Ironically, White men -- who were frankly ASSHOLES to parttake and THEN be judgy jerks -- likely were judgy jerks due to STDs being a thing in their world. Social stigma tends to grow out of real world negative consequences and tends to be shorthand for 'Yeah, EVERYONE who has TRIED that has gotten BADLY BURNED. So don't do that, STUPID!"

[2] FYI, I do NOT condone the practice of "get pregnant and then sleep around" as a means to make sure you know who the daddy is while having a very "free" love life. I don't think that's in the best interest of the health of the BABY.

It's just an EXAMPLE of how someone who was educated and had a particular social context that tolerated her sleeping around chose to deal with the logistical challenges.
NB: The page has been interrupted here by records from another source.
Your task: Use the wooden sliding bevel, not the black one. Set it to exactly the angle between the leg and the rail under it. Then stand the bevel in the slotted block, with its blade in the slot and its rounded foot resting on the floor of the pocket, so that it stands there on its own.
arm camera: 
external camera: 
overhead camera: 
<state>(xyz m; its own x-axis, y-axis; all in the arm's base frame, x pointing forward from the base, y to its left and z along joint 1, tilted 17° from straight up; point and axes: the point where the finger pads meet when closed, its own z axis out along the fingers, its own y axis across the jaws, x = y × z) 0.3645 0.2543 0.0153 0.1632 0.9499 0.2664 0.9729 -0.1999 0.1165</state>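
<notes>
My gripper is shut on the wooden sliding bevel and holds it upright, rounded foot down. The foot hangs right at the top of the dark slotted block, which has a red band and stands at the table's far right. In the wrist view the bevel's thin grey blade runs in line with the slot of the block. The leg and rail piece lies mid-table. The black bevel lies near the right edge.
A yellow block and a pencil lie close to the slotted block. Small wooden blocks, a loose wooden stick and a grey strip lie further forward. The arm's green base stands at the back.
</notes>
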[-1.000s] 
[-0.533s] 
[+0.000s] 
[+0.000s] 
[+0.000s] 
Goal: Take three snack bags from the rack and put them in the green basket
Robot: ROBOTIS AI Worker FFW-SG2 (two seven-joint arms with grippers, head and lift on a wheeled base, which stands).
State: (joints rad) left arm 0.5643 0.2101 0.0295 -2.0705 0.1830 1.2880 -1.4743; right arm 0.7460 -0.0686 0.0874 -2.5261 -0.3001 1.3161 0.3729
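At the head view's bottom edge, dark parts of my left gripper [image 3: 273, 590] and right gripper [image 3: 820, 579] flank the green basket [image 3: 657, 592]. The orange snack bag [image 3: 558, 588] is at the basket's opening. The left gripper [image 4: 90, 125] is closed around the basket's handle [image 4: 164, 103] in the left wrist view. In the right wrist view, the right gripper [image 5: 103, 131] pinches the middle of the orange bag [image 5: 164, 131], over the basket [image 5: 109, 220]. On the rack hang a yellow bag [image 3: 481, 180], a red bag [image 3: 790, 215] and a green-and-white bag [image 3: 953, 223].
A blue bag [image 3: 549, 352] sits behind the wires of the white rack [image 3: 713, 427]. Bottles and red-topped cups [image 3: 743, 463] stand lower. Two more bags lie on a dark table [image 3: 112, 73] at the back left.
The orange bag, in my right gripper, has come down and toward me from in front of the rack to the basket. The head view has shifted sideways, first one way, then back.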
As noted above, stigma tends to be rooted in negative consequences and if you are EDUCATED and have other factors that allow you to do X without it ruining your life, your social group may have no reason to stigmatize that particular thing.

This fact will NOT prevent you from getting a lot of ugly judgment from people who have learned "That's a bad thing and should be socially stigmatitizing!" Good luck trying to tell them "It's NOT a bad thing and everything will be FINE."

Reality: A lot of other people who thought that have already learned the hard way that there is SOME OTHER REASON it is STILL a Bad Thing and THOSE FOLKS tend to go back to their small town or their church or whatever and become the biggest judgy jerks ever because they wish they had LISTENED and NOT DONE THAT.

So it's hard to convince people you really have, in fact, accounted for ALL the ways this can go sideways and it really will be fine EVEN if you have and, well, you MAY NOT HAVE.

Life: A complicated pain in the ass.